Finding a bug in a stable LLVM release is hopefully rare. It is not impossible, however. The problem is then, when a bug is found, a fix for it is not applied to the stable release. Instead, it is applied to trunk (if present there as well) and becomes available in the next release at some point in the future. If you want that fix on the current (or a previous stable release) you need to cherry pick the fix, and backport it. The difficulty is probably proportional both to the size of the fix, and the duration of the interval between the release date of the release(s) affected and the current date.


So, if a bug is found, a fix will not become available in a simple update to a stable release. There are no patches. There is no LLVM 3.0.1 to follow 3.0. Nor will fixes be backported to previous or older releases, which themselves may not be very old e.g. in a codebase less than 1 year diverged from the tip of the SVN trunk.


Further, while LLVM and related projects are modular, and build on one another, they are tightly coupled. The releases of Clang are tied to the equivalent releases of LLVM. (The trunk build of Clang and LLVM will typically fail to compile if permitted to get of sync). This will assuredly also apply to other LLVM subprojects such as LLDB. You cannot mix and match between releases. You cannot have a new Clang release, with new language features e.g. C++11, and an older LLVM backend (e.g. Alpha just got removed, the C backend is increasingly unmaintained). This would require at least a commitment to a stable API - which LLVM will not provide. (A stable ABI between C++ libraries is an inherent challenge in any case).


To add a new module e.g. a backend, you choose a version of LLVM at a moment in time and implement code generation in the context of that LLVM. If you choose trunk, you will have a constant stream of mostly minor changes to deal with, with the exceptions of subsystem APIs being iteratively improved or changed, minor build system issues such as makefiles being broken, fixed, and changed, and entire modules being removed.

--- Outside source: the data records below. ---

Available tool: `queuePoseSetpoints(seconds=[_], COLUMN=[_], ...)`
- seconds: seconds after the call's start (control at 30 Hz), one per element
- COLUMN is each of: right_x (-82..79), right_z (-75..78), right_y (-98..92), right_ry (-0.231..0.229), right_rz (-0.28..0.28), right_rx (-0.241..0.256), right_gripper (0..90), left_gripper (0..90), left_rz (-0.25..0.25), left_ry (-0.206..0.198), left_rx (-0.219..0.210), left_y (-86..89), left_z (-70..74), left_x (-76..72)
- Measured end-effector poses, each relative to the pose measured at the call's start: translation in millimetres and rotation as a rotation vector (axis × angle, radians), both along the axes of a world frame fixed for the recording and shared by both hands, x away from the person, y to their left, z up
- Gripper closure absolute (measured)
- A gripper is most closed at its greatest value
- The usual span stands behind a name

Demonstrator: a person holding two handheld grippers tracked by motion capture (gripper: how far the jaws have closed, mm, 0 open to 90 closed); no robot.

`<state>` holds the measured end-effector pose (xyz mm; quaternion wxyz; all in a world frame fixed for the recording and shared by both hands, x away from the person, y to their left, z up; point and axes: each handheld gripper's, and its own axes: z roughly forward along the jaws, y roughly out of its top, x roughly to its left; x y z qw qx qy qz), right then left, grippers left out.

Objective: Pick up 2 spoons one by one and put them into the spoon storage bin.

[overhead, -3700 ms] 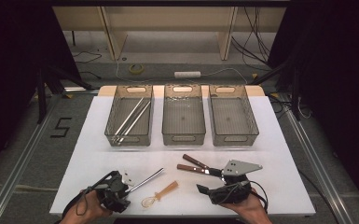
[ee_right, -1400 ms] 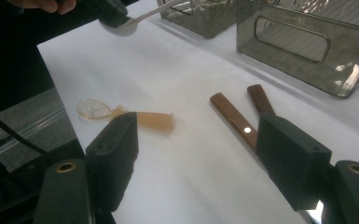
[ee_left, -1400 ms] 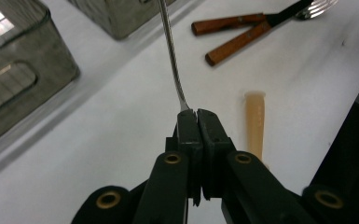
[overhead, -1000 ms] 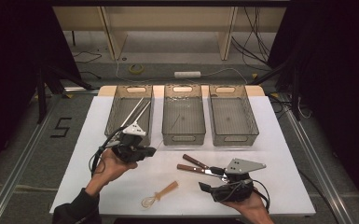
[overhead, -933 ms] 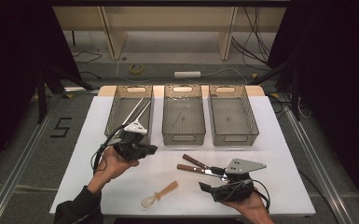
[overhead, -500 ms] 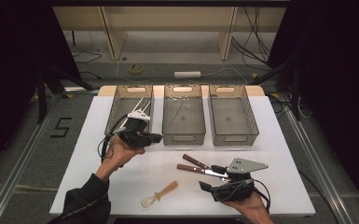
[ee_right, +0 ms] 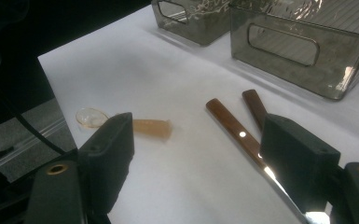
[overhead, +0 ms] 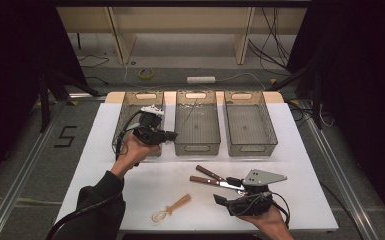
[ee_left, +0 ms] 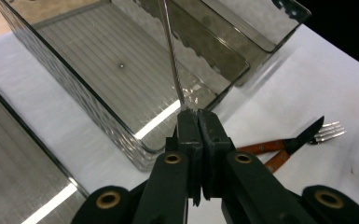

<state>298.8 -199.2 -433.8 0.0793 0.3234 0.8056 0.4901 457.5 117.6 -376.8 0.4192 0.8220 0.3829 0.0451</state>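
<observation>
Over ribbed smoky bin (ee_left: 98, 65), left gripper (ee_left: 198, 116) pinching thin steel rod (ee_left: 170, 51)

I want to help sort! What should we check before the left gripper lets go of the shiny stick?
1. Left gripper jaws shut tight on the metal utensil: ok.
2. Utensil hangs over a bin floor, not over its rim: ok.
3. That part of the bin floor is bare: ok.
4. Which kind of utensil it is: cannot tell.
5. Right gripper open, away from the bins: ok.
6. Wooden-handled cutlery and plastic spoon sorted: not ok, they lie on the table.
</observation>
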Motion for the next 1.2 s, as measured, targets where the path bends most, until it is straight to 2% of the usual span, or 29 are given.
queuePoseSetpoints(seconds=[0.27,0.37,0.67,0.73,0.83,1.0,1.1,1.2], right_x=[-0.4,-0.3,-0.3,-0.2,-0.3,-0.7,-0.3,-0.5], right_z=[-0.8,-0.8,-1.0,-1.0,-1.0,-0.9,-1.1,-0.8], right_y=[1.0,0.9,0.9,1.0,0.9,0.7,0.6,0.8], right_ry=[0.008,0.008,0.007,0.007,0.006,0.005,0.006,0.006], right_rz=[0.004,0.004,0.006,0.006,0.007,0.009,0.008,0.007], right_rx=[-0.012,-0.012,-0.014,-0.014,-0.015,-0.017,-0.015,-0.012], right_gripper=[27.3,27.4,27.4,27.4,27.4,27.4,27.5,27.5], left_gripper=[88.2,88.2,88.2,88.1,88.1,88.1,88.1,88.1], left_rz=[0.027,0.025,0.062,0.062,0.065,0.079,0.077,0.088], left_ry=[0.01,0.011,0.019,0.019,0.02,0.035,0.041,0.047], left_rx=[-0.008,0.016,0.016,0.01,0.024,0.015,0.031,0.028], left_y=[-9.7,-13.9,-19.4,-21.8,-26.6,-31.2,-34.4,-37.5], left_z=[-2.8,-4.7,-8.7,-9.3,-12.3,-16.8,-19.7,-22.1], left_x=[13.3,18.8,33.8,35.4,38.2,42.9,45.3,47.4])
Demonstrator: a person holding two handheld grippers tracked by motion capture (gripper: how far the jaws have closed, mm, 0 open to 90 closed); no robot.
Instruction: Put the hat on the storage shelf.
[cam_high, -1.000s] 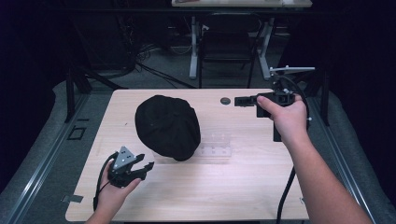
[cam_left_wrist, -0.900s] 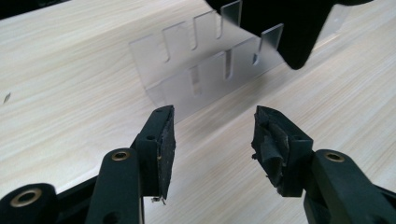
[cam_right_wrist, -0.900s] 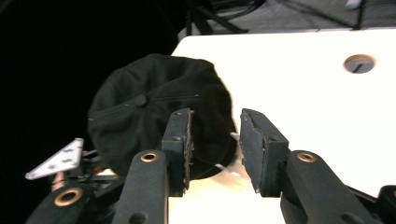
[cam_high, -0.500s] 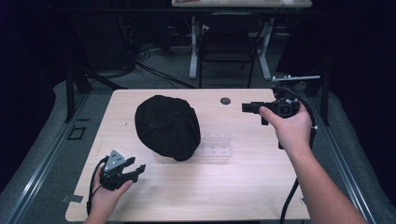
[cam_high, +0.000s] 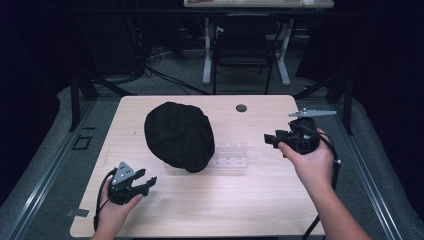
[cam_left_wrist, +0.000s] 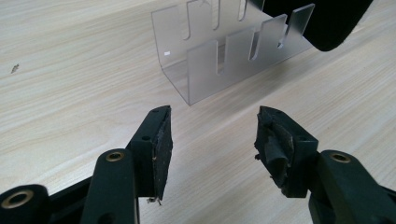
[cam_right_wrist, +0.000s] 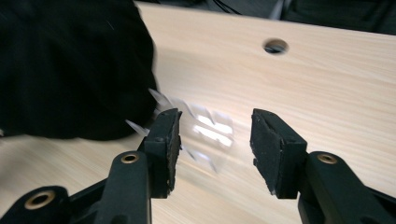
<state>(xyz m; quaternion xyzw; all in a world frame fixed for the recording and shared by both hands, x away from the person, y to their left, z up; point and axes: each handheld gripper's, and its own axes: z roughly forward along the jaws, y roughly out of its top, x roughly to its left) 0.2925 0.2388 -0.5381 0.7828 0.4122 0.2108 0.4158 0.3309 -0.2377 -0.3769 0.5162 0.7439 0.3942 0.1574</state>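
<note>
Black cap (cam_high: 179, 135) lies near the middle of the worktop (cam_high: 240, 200) in the high view, its right edge resting over the left end of a clear slotted rack (cam_high: 230, 154). The left gripper (cam_high: 146, 184) sits by the front left corner, the right gripper (cam_high: 271, 140) by the right edge; both are well apart from the cap.

In the left gripper view, the released jaws hold nothing and face the rack (cam_left_wrist: 233, 51).

In the right gripper view, the jaws stand apart, empty, with the cap (cam_right_wrist: 70, 65) ahead at left and the blurred rack (cam_right_wrist: 205, 128) between them.
</note>
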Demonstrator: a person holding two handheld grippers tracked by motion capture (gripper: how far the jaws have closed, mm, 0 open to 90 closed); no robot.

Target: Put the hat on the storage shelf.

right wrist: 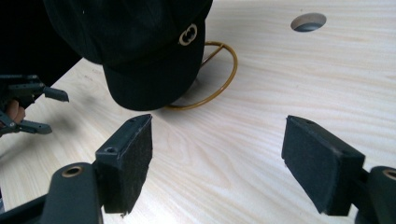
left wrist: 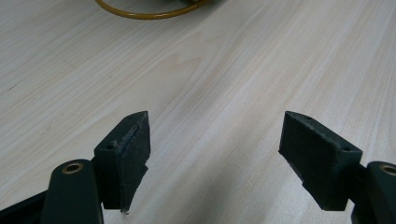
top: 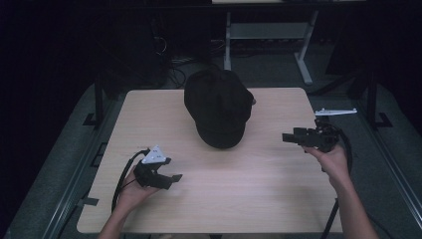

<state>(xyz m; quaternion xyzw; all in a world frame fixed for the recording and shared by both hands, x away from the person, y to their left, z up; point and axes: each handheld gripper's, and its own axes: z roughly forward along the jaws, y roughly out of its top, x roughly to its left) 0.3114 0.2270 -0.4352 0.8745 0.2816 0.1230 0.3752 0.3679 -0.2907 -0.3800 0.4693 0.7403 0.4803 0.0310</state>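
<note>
Nothing is grasped yet, so the work seems to be at its very start. The left gripper [top: 164, 174] at 7 o'clock and the right gripper [top: 293, 137] at 3 o'clock both hold their jaws spread over the bare surface [top: 249, 189]. Further, at 12 o'clock, the black cap [top: 219, 107] rests on a yellow ring [right wrist: 224, 84], untouched.

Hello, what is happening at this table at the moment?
A person sits at a wooden table with a gripper in each hand. A black cap lies in the middle of the far side, on top of a yellow ring that shows from under it. The left gripper and the right gripper are both open and hold nothing, one on each side of the cap and apart from it. Nothing is gripped at this moment.
</note>
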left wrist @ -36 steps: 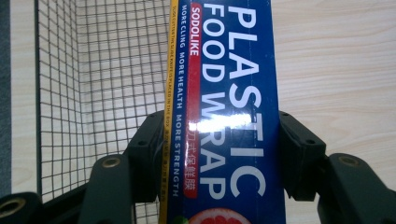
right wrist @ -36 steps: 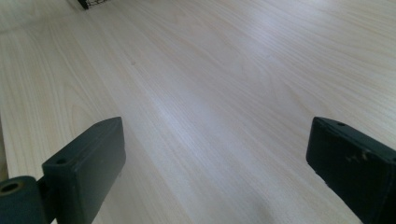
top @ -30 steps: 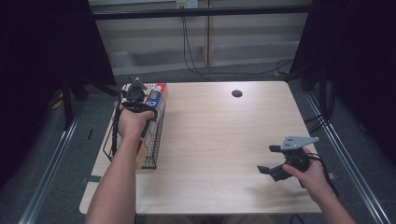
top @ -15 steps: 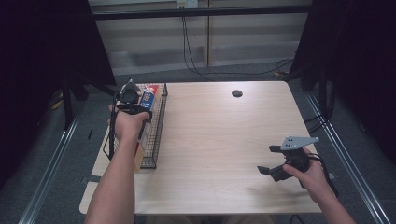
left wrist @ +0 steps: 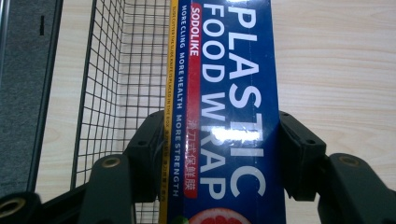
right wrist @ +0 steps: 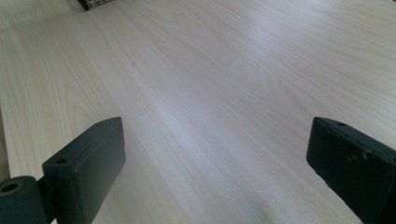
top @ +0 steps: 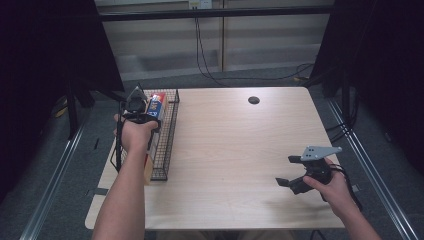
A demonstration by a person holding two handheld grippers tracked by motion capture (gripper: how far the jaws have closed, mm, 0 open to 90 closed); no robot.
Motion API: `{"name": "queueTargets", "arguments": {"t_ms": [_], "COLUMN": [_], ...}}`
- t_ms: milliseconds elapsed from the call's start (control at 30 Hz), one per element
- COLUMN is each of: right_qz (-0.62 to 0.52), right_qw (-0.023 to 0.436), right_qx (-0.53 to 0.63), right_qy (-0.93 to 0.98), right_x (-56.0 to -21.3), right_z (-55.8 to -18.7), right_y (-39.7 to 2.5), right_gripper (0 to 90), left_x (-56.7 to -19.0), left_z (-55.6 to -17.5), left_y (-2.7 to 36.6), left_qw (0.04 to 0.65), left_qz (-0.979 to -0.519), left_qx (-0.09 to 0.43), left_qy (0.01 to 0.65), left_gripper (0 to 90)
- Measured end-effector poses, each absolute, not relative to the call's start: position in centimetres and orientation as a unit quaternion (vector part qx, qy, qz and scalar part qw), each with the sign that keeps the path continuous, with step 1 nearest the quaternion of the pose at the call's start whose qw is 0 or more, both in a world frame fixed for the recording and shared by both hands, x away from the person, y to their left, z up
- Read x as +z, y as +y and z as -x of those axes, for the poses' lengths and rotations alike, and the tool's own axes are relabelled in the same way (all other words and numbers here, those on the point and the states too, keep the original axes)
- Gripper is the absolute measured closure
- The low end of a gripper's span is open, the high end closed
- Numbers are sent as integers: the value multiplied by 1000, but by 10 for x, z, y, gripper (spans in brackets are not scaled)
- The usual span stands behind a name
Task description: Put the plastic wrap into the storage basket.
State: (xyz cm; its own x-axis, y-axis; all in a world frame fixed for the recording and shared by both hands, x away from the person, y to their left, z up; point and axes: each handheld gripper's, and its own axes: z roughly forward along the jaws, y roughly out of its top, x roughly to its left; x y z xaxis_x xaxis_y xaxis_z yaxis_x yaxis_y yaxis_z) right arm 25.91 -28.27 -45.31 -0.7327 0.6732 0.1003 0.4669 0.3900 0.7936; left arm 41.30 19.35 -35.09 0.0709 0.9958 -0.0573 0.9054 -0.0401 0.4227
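Blue and glossy, the box [left wrist: 224, 116] you held carried big white capitals reading "PLASTIC FOOD WRAP", with only part of the first letter cut off at the top edge. A red strip beside them bore "SODOLIKE" in white above some Chinese characters, and along the dark edge ran "MORE CLING MORE HEALTH MORE STRENGTH". A yellow stripe with tiny black print followed the box's side, too small to read in full, and a slice of pink fruit peeked in at the bottom. Your left gripper [left wrist: 219, 158] was clamped across that box, one black jaw pressed on each long side. From above, you held it over the far end of the black wire basket [top: 167, 145] at the table's [top: 240, 140] left edge, the box [top: 154, 109] sitting partly inside the mesh. Your right gripper [top: 295, 172] rested low over the bare wood near the front right corner, well apart from the basket, its jaws spread wide with nothing between them.
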Motion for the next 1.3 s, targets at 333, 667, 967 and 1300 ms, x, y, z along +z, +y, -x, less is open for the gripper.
{"name": "queueTargets", "arguments": {"t_ms": [333, 667, 967, 1300], "right_qz": [-345, -343, -343, -342], "right_qw": [120, 120, 119, 119], "right_qx": [431, 432, 430, 429], "right_qy": [825, 826, 826, 827], "right_x": [-453, -454, -454, -454], "right_z": [-259, -260, -260, -260], "right_y": [-283, -282, -283, -282], "right_gripper": [43, 42, 43, 43], "left_x": [-357, -364, -368, -376], "left_z": [-413, -412, -413, -415], "left_y": [197, 200, 201, 201], "left_qw": [175, 169, 167, 162], "left_qz": [-704, -701, -699, -689], "left_qx": [120, 112, 105, 97], "left_qy": [678, 683, 688, 700], "left_gripper": [426, 425, 424, 423]}}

If you choose a stable release, you forgo ongoing bug fixes and improvement: and face a massively disruptive change in porting to the next stable release, unless you stick with your old version. The LLVM release notes indicate both major changes and removed features, and the internal API changes: even incomplete listings of these are lengthy, and adaptation of existing code to a new release can be anywhere from trivial to exasperating.


The LLVM infrastructure permits many ways of adding new behaviour to LLVM - plugging in a new pass, adding a new backend: but it is impractical to add all desirable changes in a clean manner by plugging in a new module, as the number of hooks via which change can effected in this manner is limited. At times, changes need to be made within LLVM components (either as dirty hacks, or as the sole means to achieve some legit technical goal). Preserving these changed components is hard: the code in which changes are made will evolve over successive releases, and the modified component cannot be dropped in to a different LLVM release. 


To sum up: it would be desirable if LLVM provided a) backports of bugfixes to stable branches, instead of periodic release snapshots of code and b) stable APIs between components, to less tightly couple the components of LLVM to one specific LLVM release.


The modularity of LLVM + related projects is impressive when compared to the monolith of GCC: LLVM posesses a decent architecture, implementation language (tasteful C++ subset), and a t least one portable and relatively comprehensible build system (via CMake). It would be nice if point releases were made to patch known bugs, and API design was undertaken to loosen inter module dependencies and ease ports of subsystems between LLVM release versions. 


None of the above are insurmountable obstacles to the use of LLVM - but I blench at the prospect of porting changes, features, and fixes forward repeatedly, again - or of living with constant API and design churn.